Described so concisely, it may seem difficult to understand why this period has been so stressful. As I reflect, I realize that flying back ‘home’ was traumatic on many levels. It was too soon. Too much home sickness was going on to add sorting memorabilia and clap trap. And then our sweet angel turned six. Six years of successful responsibility and parenthood. I may snap and yell sometimes. Often I can be stubborn and persistent about an idea. Other times I can lash out meanly when I don’t meet my objective due to something outside of my control. But that’s me coping with life. I’m also a great Mom, loving wife and outspoken advocate for mental health awareness. Some might say I could go on . . .

The answer is there are no medical ways, per se, to march on. I’m compliant – just stressed out. So a mindset shift is what’s necessary. I’ve been able to control my perspective in ways I never deemed possible. My husband often says, “it’s an adventure you’ll learn from” – and I want to throw a china plate at him. But it’s true. This past month has been a trial – both fun and stress-filled, but thankfully always with support. Even if said support and attention makes me more wound up, the reflective comfort of love makes the struggles worth bearing and the compliancy a must. You know – family can drive you to distraction, but there’s no crew you love and respect more.

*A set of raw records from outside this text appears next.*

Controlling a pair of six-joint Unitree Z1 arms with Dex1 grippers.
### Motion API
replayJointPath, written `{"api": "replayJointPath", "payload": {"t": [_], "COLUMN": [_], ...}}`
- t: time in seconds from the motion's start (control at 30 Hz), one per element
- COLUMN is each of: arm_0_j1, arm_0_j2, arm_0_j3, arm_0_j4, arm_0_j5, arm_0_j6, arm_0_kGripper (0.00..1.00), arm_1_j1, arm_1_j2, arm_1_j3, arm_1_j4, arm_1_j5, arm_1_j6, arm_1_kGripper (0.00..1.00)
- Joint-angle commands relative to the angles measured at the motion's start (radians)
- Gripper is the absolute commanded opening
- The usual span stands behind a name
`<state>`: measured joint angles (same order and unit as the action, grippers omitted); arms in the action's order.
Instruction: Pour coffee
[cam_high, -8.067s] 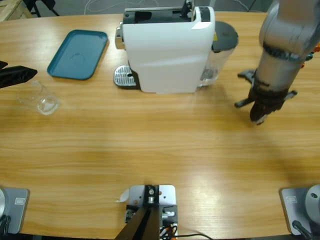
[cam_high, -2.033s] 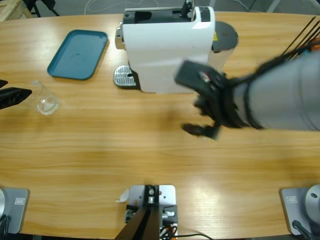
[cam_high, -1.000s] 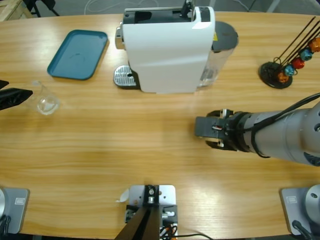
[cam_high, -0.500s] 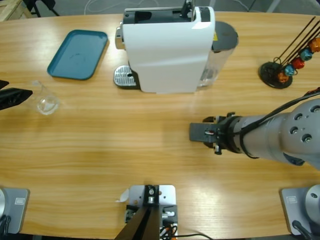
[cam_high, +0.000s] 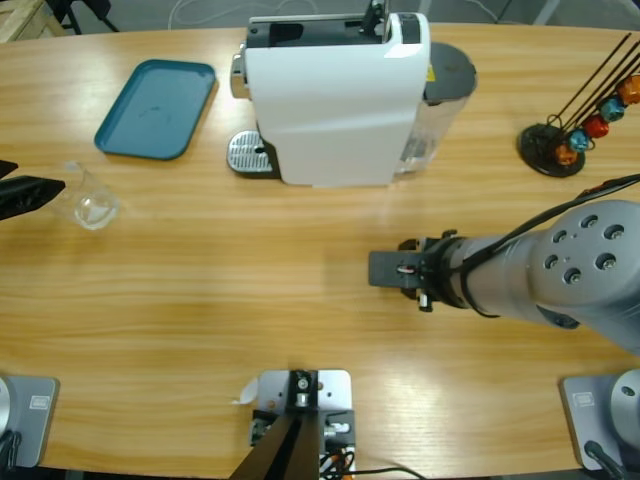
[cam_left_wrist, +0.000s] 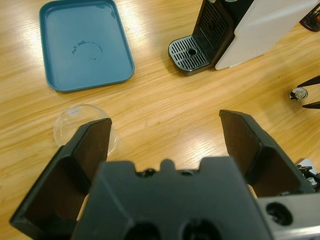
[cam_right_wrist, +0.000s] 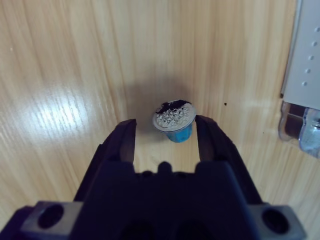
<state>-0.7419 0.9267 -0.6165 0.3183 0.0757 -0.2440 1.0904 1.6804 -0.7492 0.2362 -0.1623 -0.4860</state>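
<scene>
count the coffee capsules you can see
5. One blue capsule sits between the right pincer's jaws; about four more hang on the capsule rack at the table's right edge, where others may be hidden.

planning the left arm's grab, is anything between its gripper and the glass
Nothing visible. The open left gripper is close to the glass with only bare table between; the tray and coffee machine lie beyond.

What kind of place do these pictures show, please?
Probably a robot test bench set up as a coffee corner: a wooden table with a white coffee machine, a capsule stand, a teal tray.
</scene>
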Motion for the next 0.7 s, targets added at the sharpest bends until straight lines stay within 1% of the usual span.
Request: {"api": "replayJointPath", "payload": {"t": [0.03,0.33,0.37,0.4,0.43,0.47,0.5,0.53,0.7], "arm_0_j1": [-0.005,-0.005,-0.005,-0.005,-0.005,-0.005,-0.005,-0.005,-0.005], "arm_0_j2": [0.006,0.008,0.008,0.008,0.008,0.008,0.008,0.008,0.009], "arm_0_j3": [0.021,0.021,0.021,0.021,0.021,0.021,0.021,0.021,0.021], "arm_0_j4": [0.002,0.002,0.001,0.001,0.002,0.002,0.002,0.002,0.002], "arm_0_j5": [-0.013,-0.013,-0.013,-0.013,-0.013,-0.013,-0.013,-0.013,-0.014], "arm_0_j6": [0.003,0.003,0.003,0.003,0.003,0.003,0.003,0.003,0.003], "arm_0_kGripper": [0.932,0.936,0.934,0.932,0.933,0.933,0.932,0.935,0.932], "arm_1_j1": [-0.070,-0.072,-0.072,-0.072,-0.072,-0.072,-0.072,-0.072,-0.072], "arm_1_j2": [0.027,0.041,0.042,0.043,0.044,0.046,0.049,0.051,0.053], "arm_1_j3": [0.019,0.018,0.018,0.018,0.019,0.019,0.018,0.017,0.016], "arm_1_j4": [-0.009,-0.010,-0.009,-0.009,-0.009,-0.009,-0.009,-0.009,-0.008], "arm_1_j5": [0.007,0.020,0.020,0.020,0.021,0.024,0.033,0.040,0.047], "arm_1_j6": [-0.025,-0.033,-0.035,-0.037,-0.040,-0.041,-0.043,-0.046,-0.048], "arm_1_kGripper": [0.467,0.459,0.372,0.257,0.207,0.202,0.129,0.009,0.000]}}
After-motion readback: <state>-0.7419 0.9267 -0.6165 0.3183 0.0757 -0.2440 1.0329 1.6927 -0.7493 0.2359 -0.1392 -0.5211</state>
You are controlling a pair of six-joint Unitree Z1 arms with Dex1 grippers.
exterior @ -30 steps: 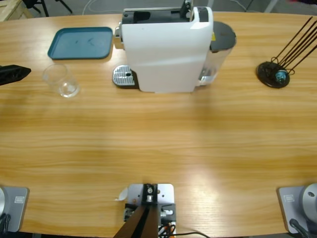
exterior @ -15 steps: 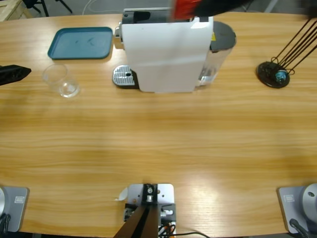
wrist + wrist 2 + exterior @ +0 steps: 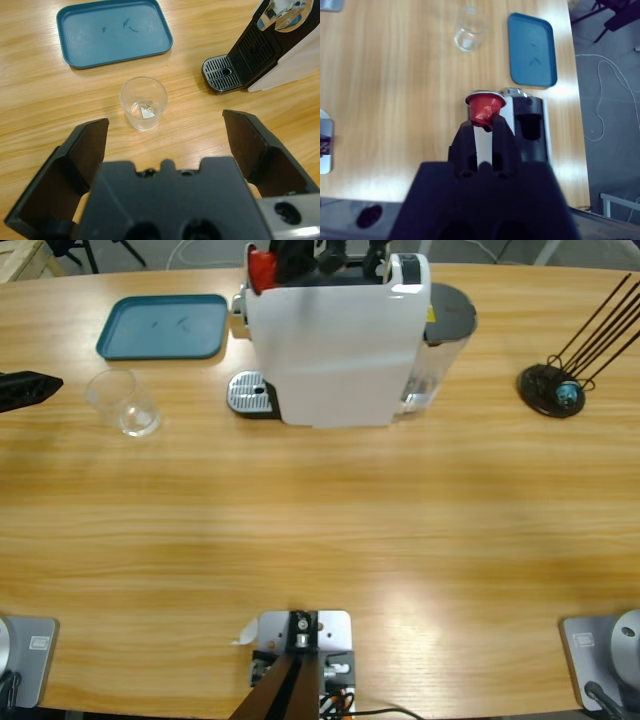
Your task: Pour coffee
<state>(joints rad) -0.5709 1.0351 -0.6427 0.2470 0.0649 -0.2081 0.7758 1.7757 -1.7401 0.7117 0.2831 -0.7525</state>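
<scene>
Coffee is not showing anywhere yet — the clear glass [image 3: 143, 102] is sitting empty on the table, just ahead of the left gripper [image 3: 170, 135], whose jaws are spread wide with nothing between them. What is changing is at the white machine [image 3: 335, 340]: a second ago its top was bare, half a second ago a red blur was sweeping over it, and now the right gripper [image 3: 483, 125] is hanging directly above the machine's top, its jaws clenched on a red capsule [image 3: 484, 109] held at their tips. The machine's dark loading slot [image 3: 529, 125] is lying just beside and below the capsule. By my reading, the capsule is about to be dropped in, so brewing has not started — the glass is also sitting well aside of the drip grate [image 3: 222, 76]
</scene>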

Yes – I have a few doctor’s appointments this week and I’m going to my first yoga class in years. Happily, we’re preparing for the final leg of this six month saga and will be moved into our new neighborhood for Halloween. Daniel has given me the assignment of transforming him into a tree for trick-or-treating, because he said: “I love looking at trees”.

So isn’t all this turmoil and strife selfish? Trying to rest and skip on seemingly unnecessary responsibilities instills a deep sense of guilt. But I’m learning. Yes – I need to care for Daniel daily. Yes, I need to assure my husband is connected and we’re on the same page, especially when he works very often from 8am-11 pm daily (including weekends). Yes, it feels like family has encroached upon our new safe haven for change and growth, but in all honesty, I’m blessed.

I’m as healthy as I can muster at the moment. I go to bed early when I can and I try to smell the roses as often as possible. It’s not easy, but I try.

And isn’t that what any of us can do? In this topsy-turvy world, we can keep on plugging away and working hard while managing the prospects of our goals and dreams. Sure – a synapse could get angry at me and this house of cards could tumble. But I can only do what I can – take my regime of medications, stay healthy and monitor myself regularly. Be mindful, I’d say.

The future is bright, for that I am sure. The path to that well-lit adventure is soon to be better understood – and managed.




  • Mom says:

    I very good perspective, Kate. Good job!

  • Mary says:

    I am amazed at how far and apparently well you have come in this difficult uprooting journey. I am hopeful that yoga…my main anxiety reducer and being settled in your new home will be stabilizing. Although moving and creating a home is a tremendous amount of work, it will be well worth it, Any assistance I can provide from a distance to an awesome young woman? Take care!

  • Katie says:

    This is a great article! Thank you for writing it!!